Parameters are the internal variables and weights learned during training, enabling models to perform complex tasks, including natural language processing, medical diagnostics, and decision support. Increasing parameters generally enhance performance, allowing for better model capacity, generalization, fine-tuning, and contextual understanding. However, more parameters also increase the burden on processing power, computational cost, and training time, making the development and deployment of larger models both resource and technologically demanding.13,14
The progression of LLMs, such as GPT-4o and Llama, represents a significant step forward in AI's capabilities. Recent LLMs have been applied successfully in various medical contexts, including passing standardized exams like the United States Medical Licensing Examination and providing insights into clinical decision-making.15 However, the application of these models in specialized fields, such as ophthalmology, in terms of accuracy, reliability, and utility compared to human experts remains to be addressed. As these models may not have specific pre-training in ophthalmic knowledge, the ability of LLMs to process and respond to textual, knowledge-based medical queries is still under investigation.11, 12, 13 Understanding such performance characteristics will be critical for the employment of LLMs in medical education and the training of physicians.14
Given the implications for medical education and clinical practice, this study aims to evaluate the accuracy of two of the most advanced LLMs to date -- ChatGPT-4o and Llama 3.1 -- in responding to ophthalmology-related test questions. While the performance of LLMs has previously been explored, it is unknown how much it has advanced with the updated model and new models, regarding ChatGPT and Meta AI, respectively.
1. Methods
Based on the general examination method of other investigators, a test set consisting of 254 questions was created from the Review Questions in Ophthalmology, Third Edition, a resource recommended by the American Academy of Ophthalmology (AAO) Committee for Resident Education as preparation for the Ophthalmic Knowledge Assessment Program (OKAP) examination.16, 17, 18 Since this book is not indexed by search engines, it is unlikely to have been included in LLM pre-training datasets.

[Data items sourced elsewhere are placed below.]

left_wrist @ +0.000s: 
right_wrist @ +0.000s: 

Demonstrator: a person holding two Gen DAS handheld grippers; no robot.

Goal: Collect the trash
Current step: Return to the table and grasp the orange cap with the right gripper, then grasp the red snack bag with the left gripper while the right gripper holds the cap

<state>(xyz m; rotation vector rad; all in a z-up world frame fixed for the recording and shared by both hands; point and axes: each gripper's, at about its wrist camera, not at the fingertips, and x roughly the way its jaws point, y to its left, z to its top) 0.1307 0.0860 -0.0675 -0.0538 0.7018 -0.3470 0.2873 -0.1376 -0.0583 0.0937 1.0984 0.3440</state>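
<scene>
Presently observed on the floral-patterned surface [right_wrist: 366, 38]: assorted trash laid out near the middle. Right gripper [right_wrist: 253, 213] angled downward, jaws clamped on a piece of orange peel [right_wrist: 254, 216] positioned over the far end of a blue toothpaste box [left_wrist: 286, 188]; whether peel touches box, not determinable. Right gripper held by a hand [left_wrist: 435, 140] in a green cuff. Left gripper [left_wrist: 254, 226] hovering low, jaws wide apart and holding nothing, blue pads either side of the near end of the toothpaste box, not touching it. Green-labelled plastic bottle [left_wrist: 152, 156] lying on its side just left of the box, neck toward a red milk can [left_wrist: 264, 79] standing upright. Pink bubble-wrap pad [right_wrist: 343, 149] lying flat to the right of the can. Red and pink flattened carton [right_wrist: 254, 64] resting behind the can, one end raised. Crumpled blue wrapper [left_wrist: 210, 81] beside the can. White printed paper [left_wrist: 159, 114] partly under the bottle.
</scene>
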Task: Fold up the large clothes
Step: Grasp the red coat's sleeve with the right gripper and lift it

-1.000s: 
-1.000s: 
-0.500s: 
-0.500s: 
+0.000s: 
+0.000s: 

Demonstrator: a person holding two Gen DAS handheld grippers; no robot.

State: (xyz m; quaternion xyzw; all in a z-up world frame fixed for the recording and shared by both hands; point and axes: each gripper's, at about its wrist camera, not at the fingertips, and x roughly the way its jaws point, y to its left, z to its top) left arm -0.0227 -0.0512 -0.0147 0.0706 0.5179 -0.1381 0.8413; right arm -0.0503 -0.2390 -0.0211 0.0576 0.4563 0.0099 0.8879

The 254 questions were randomly selected from a total of 1062 questions. The current OKAP examination is structured into 13 sections (20 questions each) while the textbook has 12 (it does not include "general medicine"). The OKAP sections in this study were thus populated by 22 randomly selected questions from the corresponding source chapter. Questions requiring visual interpretation were excluded due to current limitations in LLMs' ability to process image-based inputs. Notably, only 12 pathology questions met this criterion as the majority contained visual material.
To replicate the OKAP examination format, we adhered to a multiple-choice question structure, where each question includes four options with one correct answer. The ChatGPT, Llama 70B, and Llama 405B models were independently prompted with the following preface: "Please select the correct answer and provide an explanation:" followed by the question-and-answer choices. To ensure that no memory or learning bias influenced the outcomes, a new session was initiated for each LLM prior to processing each question.
To determine the reliability of outputs from the tested LLMs, multiple trials were performed. Recognizing the probabilistic characteristics of LLMs, some variation in response was anticipated with each run. To evaluate this possibility, the same set of test questions were submitted three times, using identical prompts.
The textbook's question bank did not provide explicit difficulty ratings for each item. To address this, each question was categorized by cognitive level before testing, thereby enabling an analysis of each LLM's performance on questions of varying complexity. A two-tiered cognitive level system was adopted, simplifying the three-level system used by the AAO on real OKAP examinations.19 Low cognitive level questions focused on assessing simple factual recall and basic concept recognition, such as identifying the nerve responsible for a specific ocular movement. High cognitive questions, by comparison, required more advanced reasoning, such as determining the correct intraocular lens power calculation or selecting the best management approach for neovascular age-related macular degeneration.
This experimental design allowed for an evaluation of LLM performance across varying levels of cognitive demand and provided insights into the reproducibility of their outputs in a controlled, clinically relevant context. Three composite variables were created: ChatGPT4oCombinedAnswer, Llama70BCombinedAnswer, and Llama405BCombinedAnswer. These variables represent the common answer selected by the respective LLMs at least twice out of three trials. In cases where the LLMs provided different answers in all trial runs, the final response was recorded as the combined answer.
Logistic regression was conducted to determine significant associations between AI model accuracy and both the cognitive level and category of the questions, with P-values of <0.05 considered statistically significant. Logistic regression is a statistical modeling tool that estimates the relationship between a binary dependent variable and one or more independent variables. It allows for the control of multiple confounding variables and provides results in the form of adjusted odds ratios, which indicate the estimated risk of an outcome associated with the independent variables. The utility of this model lies in its capacity to account for complex interactions while studying a binary outcome measure.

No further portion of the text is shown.